Task to complete> Write out again each line of the material below, unchanged, from the first one to the line that holds "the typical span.".
Provided information Start Marker
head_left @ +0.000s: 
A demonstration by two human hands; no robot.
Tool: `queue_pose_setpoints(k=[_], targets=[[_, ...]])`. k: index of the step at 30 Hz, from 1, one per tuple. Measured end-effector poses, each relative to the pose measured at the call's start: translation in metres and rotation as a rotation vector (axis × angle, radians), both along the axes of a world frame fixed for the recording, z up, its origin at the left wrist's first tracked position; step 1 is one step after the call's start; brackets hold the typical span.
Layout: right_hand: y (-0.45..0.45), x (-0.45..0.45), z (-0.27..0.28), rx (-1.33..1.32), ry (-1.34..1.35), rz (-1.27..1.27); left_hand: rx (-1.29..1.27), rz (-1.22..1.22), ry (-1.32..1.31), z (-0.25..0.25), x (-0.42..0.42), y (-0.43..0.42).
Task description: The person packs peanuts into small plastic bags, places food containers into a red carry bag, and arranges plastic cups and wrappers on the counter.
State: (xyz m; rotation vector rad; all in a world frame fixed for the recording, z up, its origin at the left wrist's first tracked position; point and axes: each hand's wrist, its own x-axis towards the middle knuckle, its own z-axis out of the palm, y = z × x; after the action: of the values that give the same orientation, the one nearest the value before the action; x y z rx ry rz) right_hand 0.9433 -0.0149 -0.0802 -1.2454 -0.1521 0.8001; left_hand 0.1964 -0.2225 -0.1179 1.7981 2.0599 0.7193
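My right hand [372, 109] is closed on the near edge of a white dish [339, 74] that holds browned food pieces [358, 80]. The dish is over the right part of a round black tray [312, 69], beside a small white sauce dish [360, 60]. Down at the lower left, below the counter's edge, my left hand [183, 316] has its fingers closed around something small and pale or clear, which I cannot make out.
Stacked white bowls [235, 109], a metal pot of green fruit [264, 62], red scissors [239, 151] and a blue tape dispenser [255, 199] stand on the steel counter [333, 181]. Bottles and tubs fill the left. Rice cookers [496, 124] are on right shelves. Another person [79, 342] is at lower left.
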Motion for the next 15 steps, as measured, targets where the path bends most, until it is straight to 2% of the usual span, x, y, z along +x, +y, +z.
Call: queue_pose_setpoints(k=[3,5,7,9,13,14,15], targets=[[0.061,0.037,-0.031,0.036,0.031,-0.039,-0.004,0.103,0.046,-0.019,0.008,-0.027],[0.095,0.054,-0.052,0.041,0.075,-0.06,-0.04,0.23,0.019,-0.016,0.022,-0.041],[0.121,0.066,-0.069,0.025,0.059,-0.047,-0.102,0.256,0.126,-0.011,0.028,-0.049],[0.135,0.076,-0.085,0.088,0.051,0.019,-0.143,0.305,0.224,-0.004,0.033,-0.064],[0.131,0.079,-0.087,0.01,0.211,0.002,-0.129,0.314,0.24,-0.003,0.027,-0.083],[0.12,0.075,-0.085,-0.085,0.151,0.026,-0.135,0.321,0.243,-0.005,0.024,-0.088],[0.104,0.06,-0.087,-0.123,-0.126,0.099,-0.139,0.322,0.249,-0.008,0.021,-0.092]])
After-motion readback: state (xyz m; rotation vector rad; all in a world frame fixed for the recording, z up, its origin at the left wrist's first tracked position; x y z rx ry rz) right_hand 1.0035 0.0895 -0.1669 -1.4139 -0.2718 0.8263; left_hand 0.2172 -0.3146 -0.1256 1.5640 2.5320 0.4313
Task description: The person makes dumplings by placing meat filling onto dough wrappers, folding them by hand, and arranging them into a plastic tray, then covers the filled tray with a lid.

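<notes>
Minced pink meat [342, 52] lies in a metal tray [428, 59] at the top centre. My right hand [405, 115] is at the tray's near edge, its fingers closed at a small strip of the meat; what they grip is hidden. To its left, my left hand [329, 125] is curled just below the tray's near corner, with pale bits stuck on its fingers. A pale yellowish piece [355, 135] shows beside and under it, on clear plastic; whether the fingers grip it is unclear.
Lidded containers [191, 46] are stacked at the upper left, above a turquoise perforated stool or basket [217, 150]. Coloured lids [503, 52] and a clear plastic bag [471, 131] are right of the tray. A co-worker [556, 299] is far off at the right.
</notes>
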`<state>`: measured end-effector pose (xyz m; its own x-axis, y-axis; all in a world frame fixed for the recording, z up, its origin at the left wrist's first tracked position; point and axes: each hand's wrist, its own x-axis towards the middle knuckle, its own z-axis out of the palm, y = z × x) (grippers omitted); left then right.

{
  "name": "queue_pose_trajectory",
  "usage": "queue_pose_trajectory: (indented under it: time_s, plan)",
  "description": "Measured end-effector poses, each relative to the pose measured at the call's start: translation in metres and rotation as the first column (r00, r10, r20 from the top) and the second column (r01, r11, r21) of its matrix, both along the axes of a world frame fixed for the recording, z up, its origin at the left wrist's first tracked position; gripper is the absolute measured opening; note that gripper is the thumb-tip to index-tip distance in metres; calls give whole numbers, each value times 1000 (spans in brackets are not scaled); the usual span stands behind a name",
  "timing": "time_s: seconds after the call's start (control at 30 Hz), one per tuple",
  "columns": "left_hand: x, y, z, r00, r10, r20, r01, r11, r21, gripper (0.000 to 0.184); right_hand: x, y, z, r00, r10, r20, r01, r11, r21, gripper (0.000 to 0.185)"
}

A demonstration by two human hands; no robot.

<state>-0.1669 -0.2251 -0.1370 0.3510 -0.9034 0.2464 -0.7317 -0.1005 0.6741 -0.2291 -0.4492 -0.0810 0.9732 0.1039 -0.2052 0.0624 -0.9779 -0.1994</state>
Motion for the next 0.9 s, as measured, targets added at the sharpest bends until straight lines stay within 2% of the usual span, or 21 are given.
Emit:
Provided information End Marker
Response to this task>
head_left @ +0.000s: 
A demonstration by two human hands; no robot.
Tool: `queue_pose_setpoints(k=[_], targets=[[_, ...]])`. k: index of the step at 30 Hz, from 1, one per tuple. Measured end-effector poses, each relative to the pose measured at the call's start: translation in metres and rotation as a rotation vector (axis × angle, radians), both along the axes of a world frame fixed for the recording, z up, its origin at the left wrist's first tracked position; step 1 is one step after the call's start; brackets hold the typical span.

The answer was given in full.